La charge de la preuve s’étant ainsi inversée, les tenants de la souveraineté populaire sont immédiatement en position de défense et le champ politique sur lequel pourraient s’exprimer les luttes sociales est fortement attaqué. L’individu voit nier à la fois sa liberté individuelle et l’intérêt de ses combats. Ainsi a pu se développer une conformité qui, d’un même souffle, nie l’importance du débat démocratique, champ d’affirmation des luttes sociales, et renvoie la solution des conflits à l’expression d’une transcendance : les soi-disant lois de l’économique.
i Personnage principal du Guépard, le roman de G.T. de Lampédusa.
ii Personnage principal du roman de Jules Verne, 20000 lieues sous les mers
iii Prononcé par Jean-Pierre Raffarin, premier ministre en 2003 lors des manifestations contre la réforme des retraites, repris par plusieurs ministres, en particulier lors des évènements de Guadeloupe en février 2009.
iv Léon Gambetta, Discours prononcé à Paris, au cirque du Château d’eau, 9 octobre 1877.
v Jean Jaurès, « Question de méthode », article-préface du 17 novembre 1901 sur le Manifeste communiste de Marx et d’Engels.
vi Ceux qui lui faisaient subir des entorses se sentaient obligés de tordre les faits pour prétendre cyniquement qu’ils respectaient les règles.
vii Rosa Luxembourg- La révolution russe
viii Aristote, Politique, 1317,b
ix Loi du 14 juin 1791 interdisant les syndicats ouvriers et le droit de grève
x Article 21 de la DUDH.
xi Pratique typique de l’ancien régime et qui caractérisait un pouvoir à la fois absolu et paternaliste.

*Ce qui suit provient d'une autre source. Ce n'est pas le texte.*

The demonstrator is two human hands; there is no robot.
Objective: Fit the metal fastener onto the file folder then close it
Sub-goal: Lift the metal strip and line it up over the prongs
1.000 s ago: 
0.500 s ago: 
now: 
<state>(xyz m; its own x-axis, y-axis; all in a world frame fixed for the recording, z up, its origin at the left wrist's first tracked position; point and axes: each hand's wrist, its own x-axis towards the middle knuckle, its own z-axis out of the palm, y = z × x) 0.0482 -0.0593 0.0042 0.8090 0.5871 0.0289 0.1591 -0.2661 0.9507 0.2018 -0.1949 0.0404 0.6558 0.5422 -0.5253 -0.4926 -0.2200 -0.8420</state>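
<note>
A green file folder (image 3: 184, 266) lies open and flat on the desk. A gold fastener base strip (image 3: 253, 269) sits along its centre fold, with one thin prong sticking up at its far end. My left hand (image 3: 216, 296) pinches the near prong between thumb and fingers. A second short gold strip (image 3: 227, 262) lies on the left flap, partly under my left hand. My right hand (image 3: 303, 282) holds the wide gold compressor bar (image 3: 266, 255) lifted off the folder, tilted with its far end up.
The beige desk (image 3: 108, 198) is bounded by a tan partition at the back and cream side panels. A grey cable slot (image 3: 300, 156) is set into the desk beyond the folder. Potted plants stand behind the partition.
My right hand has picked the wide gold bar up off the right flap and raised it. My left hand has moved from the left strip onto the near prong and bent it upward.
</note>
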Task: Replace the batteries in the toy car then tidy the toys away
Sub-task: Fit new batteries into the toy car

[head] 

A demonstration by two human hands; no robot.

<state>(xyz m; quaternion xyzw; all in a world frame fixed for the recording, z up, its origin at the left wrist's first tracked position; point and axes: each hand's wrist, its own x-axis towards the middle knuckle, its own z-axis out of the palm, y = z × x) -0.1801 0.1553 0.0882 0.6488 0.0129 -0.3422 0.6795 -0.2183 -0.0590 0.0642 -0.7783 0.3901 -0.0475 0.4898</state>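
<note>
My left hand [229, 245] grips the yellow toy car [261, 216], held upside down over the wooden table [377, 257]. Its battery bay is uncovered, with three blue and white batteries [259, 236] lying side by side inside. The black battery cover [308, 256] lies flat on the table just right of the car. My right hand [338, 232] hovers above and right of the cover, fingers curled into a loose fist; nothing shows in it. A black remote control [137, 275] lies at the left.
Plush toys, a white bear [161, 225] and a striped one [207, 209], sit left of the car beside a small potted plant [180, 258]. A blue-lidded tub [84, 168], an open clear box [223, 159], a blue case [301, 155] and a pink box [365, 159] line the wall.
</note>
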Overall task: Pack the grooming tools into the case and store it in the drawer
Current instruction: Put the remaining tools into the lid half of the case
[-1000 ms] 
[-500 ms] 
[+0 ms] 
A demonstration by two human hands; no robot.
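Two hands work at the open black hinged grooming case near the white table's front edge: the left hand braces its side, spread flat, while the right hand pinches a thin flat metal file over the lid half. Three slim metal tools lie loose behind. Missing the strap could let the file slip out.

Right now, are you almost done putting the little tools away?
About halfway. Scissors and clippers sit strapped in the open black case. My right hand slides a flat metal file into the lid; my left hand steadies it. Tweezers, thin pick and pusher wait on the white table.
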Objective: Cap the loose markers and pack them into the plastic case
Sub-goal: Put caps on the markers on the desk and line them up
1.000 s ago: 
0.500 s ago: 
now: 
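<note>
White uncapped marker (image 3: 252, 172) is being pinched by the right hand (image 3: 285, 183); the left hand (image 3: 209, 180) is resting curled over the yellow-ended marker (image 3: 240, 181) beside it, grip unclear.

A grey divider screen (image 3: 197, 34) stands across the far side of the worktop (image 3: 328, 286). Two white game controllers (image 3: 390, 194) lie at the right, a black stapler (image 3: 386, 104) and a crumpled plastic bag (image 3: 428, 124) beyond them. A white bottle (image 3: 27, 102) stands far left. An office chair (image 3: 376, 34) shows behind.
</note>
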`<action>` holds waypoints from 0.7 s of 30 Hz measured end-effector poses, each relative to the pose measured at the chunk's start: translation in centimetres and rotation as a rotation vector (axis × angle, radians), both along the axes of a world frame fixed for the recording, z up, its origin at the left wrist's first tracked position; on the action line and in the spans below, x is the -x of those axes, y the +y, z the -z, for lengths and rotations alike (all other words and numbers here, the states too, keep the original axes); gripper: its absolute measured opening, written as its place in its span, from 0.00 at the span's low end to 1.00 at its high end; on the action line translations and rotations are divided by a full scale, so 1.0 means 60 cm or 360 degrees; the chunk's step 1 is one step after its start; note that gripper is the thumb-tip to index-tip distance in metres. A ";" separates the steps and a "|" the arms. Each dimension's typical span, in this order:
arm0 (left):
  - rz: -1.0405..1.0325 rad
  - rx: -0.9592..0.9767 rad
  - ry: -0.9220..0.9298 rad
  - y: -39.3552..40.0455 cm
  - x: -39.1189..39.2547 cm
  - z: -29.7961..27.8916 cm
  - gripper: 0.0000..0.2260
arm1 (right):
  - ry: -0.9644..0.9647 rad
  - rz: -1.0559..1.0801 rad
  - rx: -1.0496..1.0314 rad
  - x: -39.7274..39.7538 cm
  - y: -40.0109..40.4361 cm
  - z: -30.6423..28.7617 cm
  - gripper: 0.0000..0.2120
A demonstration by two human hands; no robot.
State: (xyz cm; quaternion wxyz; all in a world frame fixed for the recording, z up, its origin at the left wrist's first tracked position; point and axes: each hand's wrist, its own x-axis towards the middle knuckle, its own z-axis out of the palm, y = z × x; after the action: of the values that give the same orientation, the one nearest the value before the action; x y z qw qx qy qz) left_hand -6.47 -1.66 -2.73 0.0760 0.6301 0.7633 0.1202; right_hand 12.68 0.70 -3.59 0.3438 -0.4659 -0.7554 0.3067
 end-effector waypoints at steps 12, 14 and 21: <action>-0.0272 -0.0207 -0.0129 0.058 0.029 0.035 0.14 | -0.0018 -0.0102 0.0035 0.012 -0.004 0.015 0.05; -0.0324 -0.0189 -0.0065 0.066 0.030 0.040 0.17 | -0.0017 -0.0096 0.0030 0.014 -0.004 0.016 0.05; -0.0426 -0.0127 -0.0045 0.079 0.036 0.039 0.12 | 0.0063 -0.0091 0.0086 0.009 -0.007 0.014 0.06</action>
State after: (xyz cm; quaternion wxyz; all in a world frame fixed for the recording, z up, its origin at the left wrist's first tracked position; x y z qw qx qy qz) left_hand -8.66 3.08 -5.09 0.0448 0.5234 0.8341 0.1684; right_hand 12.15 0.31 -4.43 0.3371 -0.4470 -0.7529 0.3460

xii Jean Jaurès, De la réalité du monde sensible. REF
xiii Lire par exemple la critique des thèses de Pierre Rosanvallon par Evelyne Pieiller, « Le couteau sans lame du socialisme libéral », Le Monde diplomatique, avril 2009. Voir aussi les thèses d’Antonio Negri sur le thème d’une multitude floue qui remplace le peuple en tant qu’être politique.